Dom Beto Breis| Arcebispo Metropolitano
A Quaresma deste ano re-veste-se de uma marca toda especial: estamos no Ano Jubilar da Redenção. Aquele que por amor fez-se humildemente nosso irmão, encarnando-se, na surpresa desconcertante da Cruz “amou-nos até o fim! ” (João 13,1). Desde quando desceu ao seio da Virgem até a morte escandalosa no Madeiro amou-nos, por vezes enfrentando escribas e fariseus hipócritas e de corações empedernidos (de pedra) por causa do seu jeito de des-velar a Misericórdia do Pai. E convidou-nos a amar como Ele amou
E é por sermos movidos pela certeza de que somos amados e que a Cruz não é sinal de fracasso, mas da força estupenda e redentora do Amor, que devemos propor-nos a cor-responder à flama ardente do Coração de Deus. CON-VERSÃO, apelo irreprimível destes quarenta dias de Retiro, é mudança de mentalidade e de agir conformando-os sempre mais à fé no Evangelho. Foi o que ouvimos quando foram impostas sobre nós as cinzas no início desse itinerário Quaresmal: “Convertei-vos e crede no Evangelho”. E a conversão tem duas dimensões intrinsicamente relacionadas: a pessoal e a comunitária.
Parece-nos, pois, estranho que alguns irmãos por vezes agressivos e em tom beligerante, atacam veemente e sistematicamente a Campanha da Fraternidade, uma iniciativa de seis décadas na Igreja do Brasil que a cada ano apresenta uma realidade concreta a desafiar os discípulos de Jesus neste Tempo Litúrgico de mudança de vida que é a Quaresma. Alucinam-se propagandeando uma conversão dissociada da caridade, dom supremo do Espírito (cf. 1 Cor 13,13) e da atenção aos clamores da Terra e dos pobres. Em postagens ruidosas e em comentários arrogantes alardeiam que conversão ecológica (expressão de São João Paulo II) e Ecologia Integral em nada tem a ver com a penitência e conversão propostas pela Igreja no caminho até a Páscoa.
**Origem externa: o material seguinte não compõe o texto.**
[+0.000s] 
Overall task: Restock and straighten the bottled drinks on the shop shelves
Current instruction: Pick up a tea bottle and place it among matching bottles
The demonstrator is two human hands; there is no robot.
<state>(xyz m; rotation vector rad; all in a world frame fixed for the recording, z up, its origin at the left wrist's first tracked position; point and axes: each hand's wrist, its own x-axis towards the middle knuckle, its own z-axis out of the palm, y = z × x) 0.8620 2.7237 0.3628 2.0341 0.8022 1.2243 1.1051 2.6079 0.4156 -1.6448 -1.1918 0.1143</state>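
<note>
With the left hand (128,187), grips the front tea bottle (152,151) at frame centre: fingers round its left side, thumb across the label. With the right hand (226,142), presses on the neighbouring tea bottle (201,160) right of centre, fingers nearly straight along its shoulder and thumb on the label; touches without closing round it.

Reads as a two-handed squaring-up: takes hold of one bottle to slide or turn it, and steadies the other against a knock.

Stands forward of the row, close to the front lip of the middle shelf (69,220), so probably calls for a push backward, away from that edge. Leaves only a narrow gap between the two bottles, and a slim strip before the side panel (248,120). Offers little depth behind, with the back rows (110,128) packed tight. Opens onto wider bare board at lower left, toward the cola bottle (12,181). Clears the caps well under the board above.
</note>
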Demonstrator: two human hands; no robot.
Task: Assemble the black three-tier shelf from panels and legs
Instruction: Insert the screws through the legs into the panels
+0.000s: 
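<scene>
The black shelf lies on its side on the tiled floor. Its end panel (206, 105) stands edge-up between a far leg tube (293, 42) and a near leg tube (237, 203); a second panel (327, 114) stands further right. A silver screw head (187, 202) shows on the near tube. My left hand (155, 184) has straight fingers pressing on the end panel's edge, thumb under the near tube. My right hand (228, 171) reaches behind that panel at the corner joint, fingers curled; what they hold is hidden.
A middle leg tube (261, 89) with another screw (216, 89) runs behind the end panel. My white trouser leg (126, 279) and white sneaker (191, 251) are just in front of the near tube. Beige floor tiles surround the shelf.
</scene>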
Parece-nos sugestivo que no centro do cartaz da CF deste ano aparece o Pobrezinho de Assis. A cortesia daquele que iniciou um caminho permanente de conversão a partir do encontro com o des-figurado e des-cartado leproso (como o atesta no início do seu Testamento) se estendeu numa relação de ternura e cuidado com toda a Criação, na qual re-conhecia com ad-miração os vestígios do Criador. No Cântico das Criaturas, composto há 800 anos, São Francisco de Assis, já cego dos olhos e na proximidade do encontro com a irmã morte, expressa de forma encantadora a con-fraternização e interação com todas as Criaturas e uma decisiva contestação ao dualismo radical dos membros do Movimento Cátaro (grave heresia da época). A propósito, a palavra Cátaro vem do grego καϑαρός e significa “puro”. Tratava-se de um movimento penitencial que des-prezava tudo o que é material e visível, atribuindo sua origem ao Diabo.
“Neo-cátaros” do nosso tempo (que por vezes se intitulam puros em perfis nas redes sociais) ferem a unidade na diversidade com suas dicotomias anacrônicas e ataques ao Papa Francisco e aos bispos do Brasil em sua colegialidade expressa pela CNBB. Bem lembram aqueles que criticavam Jesus e não o escutavam, diferentemente dos pecadores, como apresentava o excerto evangélico desse IV Domingo da Quaresma (Lucas 15,1-2). Enquanto uns seguiam Jesus para tomar um rumo novo, os simulados per-seguiam o Mestre!.
Que neste Tempo Favorável deixemo-nos interpelar pelo Crucificado e busquemos verdadeira e firmemente a conversão do coração, pois aí está de onde procedem todas as ações na relação com o Senhor, com os irmãos e com as criaturas.